- [HOW TO COMPLETE THIS TASK]: Beginning with the first line, please repeat the entries exactly and end on the line that contains "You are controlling".

- [AVAILABLE DATA]:
====

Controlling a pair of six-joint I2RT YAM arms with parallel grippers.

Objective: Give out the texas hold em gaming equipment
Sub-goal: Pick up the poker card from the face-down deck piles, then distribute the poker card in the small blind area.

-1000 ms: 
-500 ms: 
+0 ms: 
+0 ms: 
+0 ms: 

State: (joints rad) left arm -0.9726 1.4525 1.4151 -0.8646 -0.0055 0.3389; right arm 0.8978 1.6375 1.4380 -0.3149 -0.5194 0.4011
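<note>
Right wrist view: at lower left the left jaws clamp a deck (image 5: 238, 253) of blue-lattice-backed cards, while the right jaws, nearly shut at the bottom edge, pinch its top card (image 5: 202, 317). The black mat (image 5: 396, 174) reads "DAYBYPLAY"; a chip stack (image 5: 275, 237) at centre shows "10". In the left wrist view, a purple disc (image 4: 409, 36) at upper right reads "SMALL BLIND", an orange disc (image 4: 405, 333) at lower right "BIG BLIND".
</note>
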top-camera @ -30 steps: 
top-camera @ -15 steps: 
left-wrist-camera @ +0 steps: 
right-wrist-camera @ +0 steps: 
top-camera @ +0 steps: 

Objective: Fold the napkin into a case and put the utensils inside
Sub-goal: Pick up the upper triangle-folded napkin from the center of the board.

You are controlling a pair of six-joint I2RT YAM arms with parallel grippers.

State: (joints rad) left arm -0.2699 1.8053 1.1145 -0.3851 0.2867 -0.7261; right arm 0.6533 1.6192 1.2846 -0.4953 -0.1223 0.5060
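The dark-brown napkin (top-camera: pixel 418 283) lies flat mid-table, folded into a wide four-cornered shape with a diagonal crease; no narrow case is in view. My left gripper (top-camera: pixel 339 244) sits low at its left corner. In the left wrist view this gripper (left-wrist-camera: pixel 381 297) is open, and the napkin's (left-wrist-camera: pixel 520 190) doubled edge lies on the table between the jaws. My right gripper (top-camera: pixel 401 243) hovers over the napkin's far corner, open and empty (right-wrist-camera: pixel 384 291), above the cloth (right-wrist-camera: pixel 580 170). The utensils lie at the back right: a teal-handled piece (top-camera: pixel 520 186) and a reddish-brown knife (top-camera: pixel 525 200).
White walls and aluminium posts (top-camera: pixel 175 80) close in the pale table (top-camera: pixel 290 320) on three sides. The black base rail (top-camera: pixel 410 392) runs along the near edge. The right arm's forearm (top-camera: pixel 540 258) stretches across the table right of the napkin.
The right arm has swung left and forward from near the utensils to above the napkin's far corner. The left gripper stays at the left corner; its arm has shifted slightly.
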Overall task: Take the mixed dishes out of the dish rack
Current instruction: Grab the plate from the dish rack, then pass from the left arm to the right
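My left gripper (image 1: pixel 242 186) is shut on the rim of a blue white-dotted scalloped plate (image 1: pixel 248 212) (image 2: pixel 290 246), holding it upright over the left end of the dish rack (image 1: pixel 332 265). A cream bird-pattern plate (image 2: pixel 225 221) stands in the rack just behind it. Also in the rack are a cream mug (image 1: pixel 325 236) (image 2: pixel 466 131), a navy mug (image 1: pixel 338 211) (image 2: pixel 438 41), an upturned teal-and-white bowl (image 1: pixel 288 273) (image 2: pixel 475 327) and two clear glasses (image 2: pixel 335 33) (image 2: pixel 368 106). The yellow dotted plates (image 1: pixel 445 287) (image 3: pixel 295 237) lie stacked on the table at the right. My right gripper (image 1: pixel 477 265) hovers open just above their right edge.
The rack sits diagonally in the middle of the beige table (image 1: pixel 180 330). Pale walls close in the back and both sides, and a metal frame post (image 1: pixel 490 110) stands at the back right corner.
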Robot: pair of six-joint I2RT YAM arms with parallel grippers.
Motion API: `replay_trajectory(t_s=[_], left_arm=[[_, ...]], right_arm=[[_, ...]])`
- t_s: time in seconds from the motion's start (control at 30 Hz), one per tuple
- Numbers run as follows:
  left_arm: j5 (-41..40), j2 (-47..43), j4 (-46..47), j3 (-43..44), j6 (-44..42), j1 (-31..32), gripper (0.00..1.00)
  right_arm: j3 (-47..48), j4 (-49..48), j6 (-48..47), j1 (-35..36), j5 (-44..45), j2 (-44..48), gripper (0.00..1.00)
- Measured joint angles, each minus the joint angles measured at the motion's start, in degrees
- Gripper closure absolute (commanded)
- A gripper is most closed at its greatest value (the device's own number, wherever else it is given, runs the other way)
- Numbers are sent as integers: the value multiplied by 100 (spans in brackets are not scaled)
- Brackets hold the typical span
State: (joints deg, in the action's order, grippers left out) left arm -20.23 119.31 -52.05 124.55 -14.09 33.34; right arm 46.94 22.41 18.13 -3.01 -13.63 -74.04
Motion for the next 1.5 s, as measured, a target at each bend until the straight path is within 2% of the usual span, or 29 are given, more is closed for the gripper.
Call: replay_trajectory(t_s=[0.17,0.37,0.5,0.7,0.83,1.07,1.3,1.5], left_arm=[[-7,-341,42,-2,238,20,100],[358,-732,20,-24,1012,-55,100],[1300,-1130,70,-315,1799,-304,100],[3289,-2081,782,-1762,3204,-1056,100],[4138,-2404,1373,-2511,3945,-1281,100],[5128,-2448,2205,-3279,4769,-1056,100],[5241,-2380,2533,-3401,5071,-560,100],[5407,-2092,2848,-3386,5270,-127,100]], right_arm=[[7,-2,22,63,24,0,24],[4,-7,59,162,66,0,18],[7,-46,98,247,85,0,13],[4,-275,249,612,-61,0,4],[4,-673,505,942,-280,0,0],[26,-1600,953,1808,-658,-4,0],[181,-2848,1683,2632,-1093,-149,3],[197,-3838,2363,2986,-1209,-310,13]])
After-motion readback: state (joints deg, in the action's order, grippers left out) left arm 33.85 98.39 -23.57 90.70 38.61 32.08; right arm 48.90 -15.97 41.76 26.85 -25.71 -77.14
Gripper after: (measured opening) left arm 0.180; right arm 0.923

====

- [RESPONSE TO THIS EXERCISE]:
Controlling a pair of six-joint I2RT YAM arms with parallel grippers.

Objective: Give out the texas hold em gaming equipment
Sub-goal: Pick up the poker card from the face-down deck piles, then distribute the poker card in the small blind area.

-1000 ms: 
-500 ms: 
+0 ms: 
+0 ms: 
+0 ms: 

State: (joints rad) left arm -0.9726 1.4525 1.4151 -0.8646 -0.0055 0.3389; right arm 0.8978 1.6375 1.4380 -0.3149 -0.5194 0.4011
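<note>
Right wrist view: at lower left the left jaws clamp a deck (image 5: 238, 253) of blue-lattice-backed cards, while the right jaws, nearly shut at the bottom edge, pinch its top card (image 5: 202, 317). The black mat (image 5: 396, 174) reads "DAYBYPLAY"; a chip stack (image 5: 275, 237) at centre shows "10". In the left wrist view, a purple disc (image 4: 409, 36) at upper right reads "SMALL BLIND", an orange disc (image 4: 405, 333) at lower right "BIG BLIND".
</note>
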top-camera @ -30 steps: 
top-camera @ -15 steps: 
left-wrist-camera @ +0 steps: 
right-wrist-camera @ +0 steps: 
top-camera @ +0 steps: 

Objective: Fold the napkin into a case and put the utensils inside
Sub-goal: Pick up the upper triangle-folded napkin from the center of the board.

You are controlling a pair of six-joint I2RT YAM arms with parallel grippers.

This output is complete as it stands.